> [WHAT IS EXPECTED]: Please repeat the lines below exactly. Begin with the line containing "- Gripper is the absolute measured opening" and go on through the line containing "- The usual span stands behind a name".

═══ RECORDED INFORMATION

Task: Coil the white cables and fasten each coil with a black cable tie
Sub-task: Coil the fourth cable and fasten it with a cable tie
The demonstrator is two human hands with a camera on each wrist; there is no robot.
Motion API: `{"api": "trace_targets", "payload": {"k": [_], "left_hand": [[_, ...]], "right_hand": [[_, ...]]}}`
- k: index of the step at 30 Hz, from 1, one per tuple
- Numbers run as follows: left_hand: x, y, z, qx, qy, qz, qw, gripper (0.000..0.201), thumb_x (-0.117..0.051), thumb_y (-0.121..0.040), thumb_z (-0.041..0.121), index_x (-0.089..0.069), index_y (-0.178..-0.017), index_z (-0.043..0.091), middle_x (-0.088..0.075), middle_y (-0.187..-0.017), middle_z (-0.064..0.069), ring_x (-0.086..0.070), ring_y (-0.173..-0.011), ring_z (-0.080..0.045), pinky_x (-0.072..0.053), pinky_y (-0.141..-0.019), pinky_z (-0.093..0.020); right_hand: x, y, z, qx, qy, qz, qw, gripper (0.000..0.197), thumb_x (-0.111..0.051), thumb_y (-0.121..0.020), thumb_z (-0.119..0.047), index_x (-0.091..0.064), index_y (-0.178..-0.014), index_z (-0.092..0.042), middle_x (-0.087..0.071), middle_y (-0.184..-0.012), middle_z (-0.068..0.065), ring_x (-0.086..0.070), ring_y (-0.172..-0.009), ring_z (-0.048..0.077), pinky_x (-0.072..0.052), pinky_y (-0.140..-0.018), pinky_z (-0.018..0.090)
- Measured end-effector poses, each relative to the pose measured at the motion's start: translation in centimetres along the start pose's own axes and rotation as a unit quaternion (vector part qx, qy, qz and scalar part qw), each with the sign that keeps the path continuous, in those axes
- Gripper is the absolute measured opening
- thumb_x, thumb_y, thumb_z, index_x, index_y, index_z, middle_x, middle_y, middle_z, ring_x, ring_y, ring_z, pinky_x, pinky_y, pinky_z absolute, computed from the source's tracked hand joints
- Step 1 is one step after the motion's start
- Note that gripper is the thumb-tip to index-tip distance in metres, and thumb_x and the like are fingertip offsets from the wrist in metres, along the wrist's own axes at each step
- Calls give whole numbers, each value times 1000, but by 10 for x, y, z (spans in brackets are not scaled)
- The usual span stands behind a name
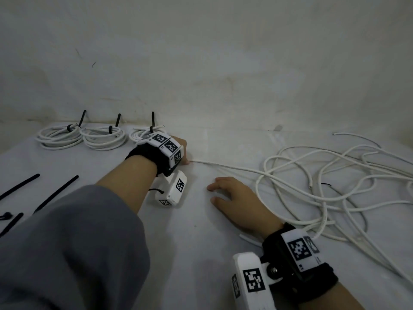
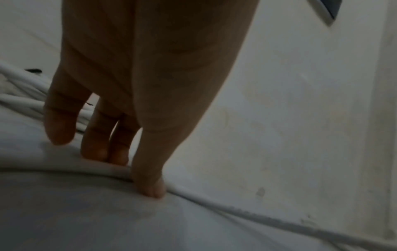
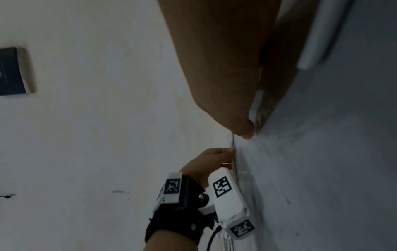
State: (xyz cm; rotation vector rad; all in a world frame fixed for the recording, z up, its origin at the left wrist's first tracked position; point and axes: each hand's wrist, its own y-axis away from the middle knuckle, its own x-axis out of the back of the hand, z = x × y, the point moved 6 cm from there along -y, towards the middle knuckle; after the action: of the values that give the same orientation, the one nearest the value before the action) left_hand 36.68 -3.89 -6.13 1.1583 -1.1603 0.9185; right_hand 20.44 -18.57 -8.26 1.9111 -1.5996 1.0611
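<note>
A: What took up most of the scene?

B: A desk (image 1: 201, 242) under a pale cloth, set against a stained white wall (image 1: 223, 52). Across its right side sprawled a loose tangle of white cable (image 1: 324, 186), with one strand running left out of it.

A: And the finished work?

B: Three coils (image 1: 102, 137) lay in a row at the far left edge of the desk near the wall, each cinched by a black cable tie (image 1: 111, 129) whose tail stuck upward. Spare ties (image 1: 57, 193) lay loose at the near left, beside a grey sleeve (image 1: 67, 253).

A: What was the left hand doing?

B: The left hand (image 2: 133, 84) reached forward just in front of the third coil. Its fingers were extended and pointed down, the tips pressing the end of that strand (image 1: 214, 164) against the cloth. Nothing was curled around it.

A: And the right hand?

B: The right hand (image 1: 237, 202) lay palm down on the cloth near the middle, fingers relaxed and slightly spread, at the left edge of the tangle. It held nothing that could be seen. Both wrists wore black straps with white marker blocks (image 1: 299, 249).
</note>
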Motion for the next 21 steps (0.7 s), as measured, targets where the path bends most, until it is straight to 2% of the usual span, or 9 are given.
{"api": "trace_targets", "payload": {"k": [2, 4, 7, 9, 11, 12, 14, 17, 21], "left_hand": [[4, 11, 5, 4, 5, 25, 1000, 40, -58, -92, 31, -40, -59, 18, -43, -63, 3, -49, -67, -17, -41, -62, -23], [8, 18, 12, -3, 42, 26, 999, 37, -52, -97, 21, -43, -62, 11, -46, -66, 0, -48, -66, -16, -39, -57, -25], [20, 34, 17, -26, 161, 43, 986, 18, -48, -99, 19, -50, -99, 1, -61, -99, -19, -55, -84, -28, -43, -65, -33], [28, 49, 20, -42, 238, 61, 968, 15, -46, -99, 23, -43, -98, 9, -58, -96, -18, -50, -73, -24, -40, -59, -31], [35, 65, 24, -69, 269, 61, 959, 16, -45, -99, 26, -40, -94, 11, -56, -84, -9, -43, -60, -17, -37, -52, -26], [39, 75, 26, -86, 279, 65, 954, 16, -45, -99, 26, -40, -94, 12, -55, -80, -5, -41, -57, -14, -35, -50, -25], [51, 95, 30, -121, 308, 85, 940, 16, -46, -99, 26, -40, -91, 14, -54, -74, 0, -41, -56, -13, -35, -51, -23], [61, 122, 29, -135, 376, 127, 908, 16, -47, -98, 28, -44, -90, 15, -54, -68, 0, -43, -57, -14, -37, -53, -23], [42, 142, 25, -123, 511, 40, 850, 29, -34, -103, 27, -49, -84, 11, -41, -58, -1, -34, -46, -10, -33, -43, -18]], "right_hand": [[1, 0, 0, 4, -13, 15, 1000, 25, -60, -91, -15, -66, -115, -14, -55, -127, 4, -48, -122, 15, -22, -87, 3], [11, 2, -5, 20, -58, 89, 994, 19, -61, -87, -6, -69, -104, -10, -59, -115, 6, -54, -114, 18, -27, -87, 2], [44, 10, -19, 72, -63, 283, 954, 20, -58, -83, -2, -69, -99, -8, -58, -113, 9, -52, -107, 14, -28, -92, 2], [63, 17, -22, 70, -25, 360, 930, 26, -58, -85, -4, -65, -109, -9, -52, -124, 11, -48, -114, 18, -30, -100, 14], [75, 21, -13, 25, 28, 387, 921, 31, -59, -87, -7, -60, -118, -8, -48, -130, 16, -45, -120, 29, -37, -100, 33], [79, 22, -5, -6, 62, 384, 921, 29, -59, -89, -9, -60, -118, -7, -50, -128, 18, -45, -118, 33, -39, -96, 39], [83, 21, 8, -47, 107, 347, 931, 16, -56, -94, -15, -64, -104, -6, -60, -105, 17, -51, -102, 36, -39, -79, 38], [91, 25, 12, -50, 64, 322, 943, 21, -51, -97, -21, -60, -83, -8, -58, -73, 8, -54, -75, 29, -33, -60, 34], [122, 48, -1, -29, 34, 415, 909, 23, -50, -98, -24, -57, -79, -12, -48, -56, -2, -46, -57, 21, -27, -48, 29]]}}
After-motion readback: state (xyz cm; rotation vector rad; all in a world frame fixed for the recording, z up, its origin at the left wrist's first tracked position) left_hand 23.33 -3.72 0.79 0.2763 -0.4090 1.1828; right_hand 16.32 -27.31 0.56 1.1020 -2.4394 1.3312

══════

> [RESULT OF THE EXERCISE]:
- Gripper is the absolute measured opening
- thumb_x, thumb_y, thumb_z, index_x, index_y, index_z, middle_x, middle_y, middle_z, ring_x, ring_y, ring_z, pinky_x, pinky_y, pinky_z absolute, computed from the source's tracked hand joints
- Step 1 is one step after the motion's start
- Note that gripper is the thumb-tip to index-tip distance in metres, and thumb_x and the like are fingertip offsets from the wrist in metres, along the wrist's own axes at each step
- Calls give whole numbers, each value times 1000, but by 10 for x, y, z (spans in brackets are not scaled)
- The usual span stands behind a name

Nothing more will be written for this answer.